But Game 6 was also about another devastating injury, as Klay Thompson, who scored 30 points, tore his ACL, joining teammate Kevin Durant in the devastating injury category for a Finals that will be remembered as much for these two going down, asfor Toronto winning Canada’s first NBA title, taking out the dynasty in the process.
Golden State coach Steve Kerr, a total class act, said after:
“It’s hard to put into words how I feel about our team. What I’ve witnessed as their coach over the last five years is just an incredible combination of talent and character and commitment to each other. This just doesn’t happen. A group of guys like this doesn’t come around together and do what they did over the last five years. And I’ve been lucky enough to be their coach. That’s what I told them in the locker room.
“I can’t tell you my gratitude in terms of just being put in this position to be with this group and to coach them and to help them. But I could not be any luckier as a coach to be with these guys every day and to watch them compete and, boy, do they compete. I think they showed that throughout this series and throughout the playoffs.”
Kerr, going back to last Wednesday after the Durant injury and his surgery for his torn Achilles, said the decision to greenlight Durant’s return for Game 5 was a “collaborative” one that included Durant; his agent, Rich Kleiman; the team’s medical staff; and an outside medical expert who provided a second opinion.
“Would we go back and do it over again? Damn right,” Kerr said. “That’s easy to say after the results. Our feeling was the worst thing that could happen would be a reinjure of the calf. That was the advice and the information that we had. At that point, once Kevin was cleared to play, he was comfortable with that. We were comfortable with that. So the Achilles’ came as a complete shock. Had we known that this was a possibility, that this was even in the realm of possibility, there’s no way we ever would have allowed Kevin to come back.”

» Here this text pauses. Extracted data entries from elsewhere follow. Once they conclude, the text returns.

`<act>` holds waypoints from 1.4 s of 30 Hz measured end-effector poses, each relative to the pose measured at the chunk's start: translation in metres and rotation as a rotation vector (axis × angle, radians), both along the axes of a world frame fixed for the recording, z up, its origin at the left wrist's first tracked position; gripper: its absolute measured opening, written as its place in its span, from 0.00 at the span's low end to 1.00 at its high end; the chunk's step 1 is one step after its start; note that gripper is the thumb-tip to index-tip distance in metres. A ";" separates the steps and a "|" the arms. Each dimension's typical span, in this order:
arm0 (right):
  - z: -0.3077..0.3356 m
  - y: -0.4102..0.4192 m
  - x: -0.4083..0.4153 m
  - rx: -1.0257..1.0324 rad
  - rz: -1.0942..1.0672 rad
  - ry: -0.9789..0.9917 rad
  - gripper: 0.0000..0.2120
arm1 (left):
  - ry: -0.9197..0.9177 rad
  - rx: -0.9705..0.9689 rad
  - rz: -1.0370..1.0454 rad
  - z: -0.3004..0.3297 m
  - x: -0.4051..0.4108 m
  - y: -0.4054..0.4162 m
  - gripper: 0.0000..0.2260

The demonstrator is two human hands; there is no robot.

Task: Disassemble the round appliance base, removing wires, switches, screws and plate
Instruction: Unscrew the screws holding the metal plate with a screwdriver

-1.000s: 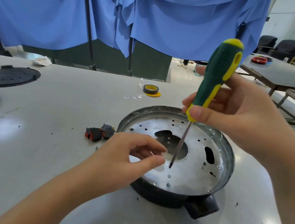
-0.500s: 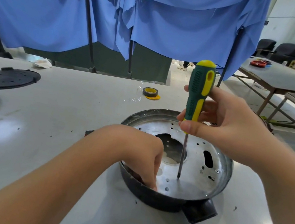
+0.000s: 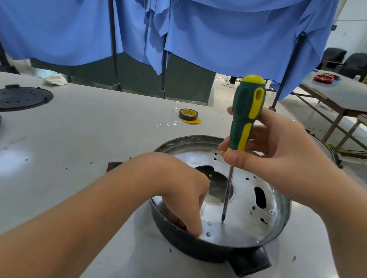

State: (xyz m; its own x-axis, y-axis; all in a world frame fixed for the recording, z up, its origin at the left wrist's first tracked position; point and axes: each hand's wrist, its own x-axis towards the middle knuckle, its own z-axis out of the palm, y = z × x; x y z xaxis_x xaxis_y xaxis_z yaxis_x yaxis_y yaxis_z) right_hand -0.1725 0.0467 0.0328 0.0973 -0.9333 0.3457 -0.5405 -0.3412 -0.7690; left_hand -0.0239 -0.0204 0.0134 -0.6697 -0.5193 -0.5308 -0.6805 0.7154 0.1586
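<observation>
Your right hand has its thumb and fingers curled round the lower handle of the green and yellow screwdriver, holding it close to upright with the long axis running straight down into the round appliance base. That base sits on the grey table directly in front of you, its dark handle stub towards you, and the silver plate lies inside it with a large central opening and many small holes. The tip meets the plate on the near side of the big opening, just right of your left hand. Whether a screw sits under the tip I cannot tell; the spot is too small and glary. One screw head does seem to show near the right rim, well apart from the tip.

Your left hand reaches down inside the near left part of the base, fingers bent with the tips pressing on the plate beside the rim. It looks to be steadying the base and grips nothing that I can see.

The coming move turns on keeping the shaft vertical over whatever fastener lies at the tip: your right hand is above it and your left is the nearer one at plate level, so keep those fingertips clear of the blade as you turn. A slip would run towards them

Off to the left lie two black perforated discs, and a roll of tape sits beyond the base
</observation>
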 end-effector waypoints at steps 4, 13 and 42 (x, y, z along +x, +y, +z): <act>0.000 -0.001 -0.001 0.001 -0.001 0.010 0.23 | 0.033 0.009 0.018 0.002 0.002 0.001 0.09; -0.001 -0.002 -0.002 -0.005 0.002 0.007 0.23 | 0.267 0.190 0.116 0.015 0.032 -0.011 0.04; -0.003 -0.003 -0.002 -0.018 -0.004 0.041 0.23 | 0.170 0.055 0.031 0.022 0.001 0.004 0.03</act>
State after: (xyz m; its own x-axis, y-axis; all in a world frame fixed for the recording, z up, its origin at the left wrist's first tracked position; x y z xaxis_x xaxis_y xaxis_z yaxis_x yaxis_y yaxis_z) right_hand -0.1745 0.0438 0.0301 0.1081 -0.9275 0.3580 -0.5727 -0.3524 -0.7401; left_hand -0.0227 -0.0160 0.0353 -0.7362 -0.5147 -0.4395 -0.6623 0.6817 0.3110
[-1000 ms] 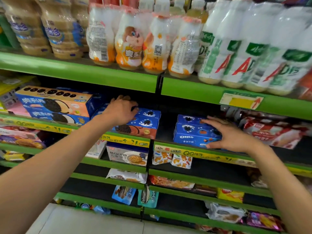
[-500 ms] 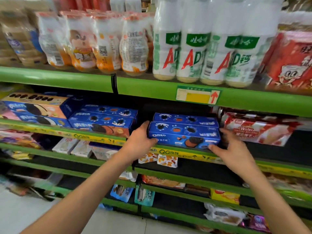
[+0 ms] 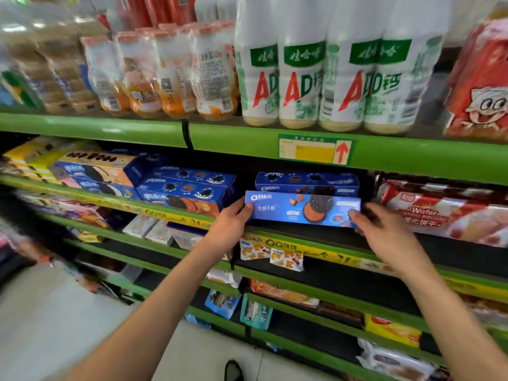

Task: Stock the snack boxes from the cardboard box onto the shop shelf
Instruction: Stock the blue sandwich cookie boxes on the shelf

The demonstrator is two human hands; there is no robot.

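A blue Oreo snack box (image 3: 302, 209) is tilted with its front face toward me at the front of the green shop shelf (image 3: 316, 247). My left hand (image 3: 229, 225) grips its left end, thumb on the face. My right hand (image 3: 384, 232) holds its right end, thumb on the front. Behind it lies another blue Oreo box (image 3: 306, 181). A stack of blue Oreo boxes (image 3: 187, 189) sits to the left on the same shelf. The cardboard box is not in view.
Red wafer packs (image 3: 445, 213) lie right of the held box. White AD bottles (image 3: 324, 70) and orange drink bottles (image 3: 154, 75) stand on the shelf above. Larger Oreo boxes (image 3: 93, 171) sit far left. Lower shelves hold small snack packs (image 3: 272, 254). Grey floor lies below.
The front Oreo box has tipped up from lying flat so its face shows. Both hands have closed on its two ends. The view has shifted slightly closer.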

As for Kawhi Leonard’s future, first, Toronto’s big offseason gamble to in effect rent Leonard for a year worked out rather well, and now there will be pressure for Kawhi to at least stick around another season to help defend the title.
Or he’ll bolt for his hometown Clippers, as long rumored, and no one in Toronto could ever say a bad word about Kawhi doing that.
As for the Warriors, with Durant and Thompson both likely out for all of next season (though Thompson’s ACL recovery might have him playing again next spring...to be optimistic), the Warriors are definitely going to hand Klay his max-deal.
The Durant situation, though, is complicated. Durant can still accept a player-option for one year, $31.5 million, and have the comfort of rehabbing at his home in the Bay Area and with the Warriors’ staff.
On the other hand, there are teams that will still give Durant the max-deal he has craved, even though that team knows the first year is worthless.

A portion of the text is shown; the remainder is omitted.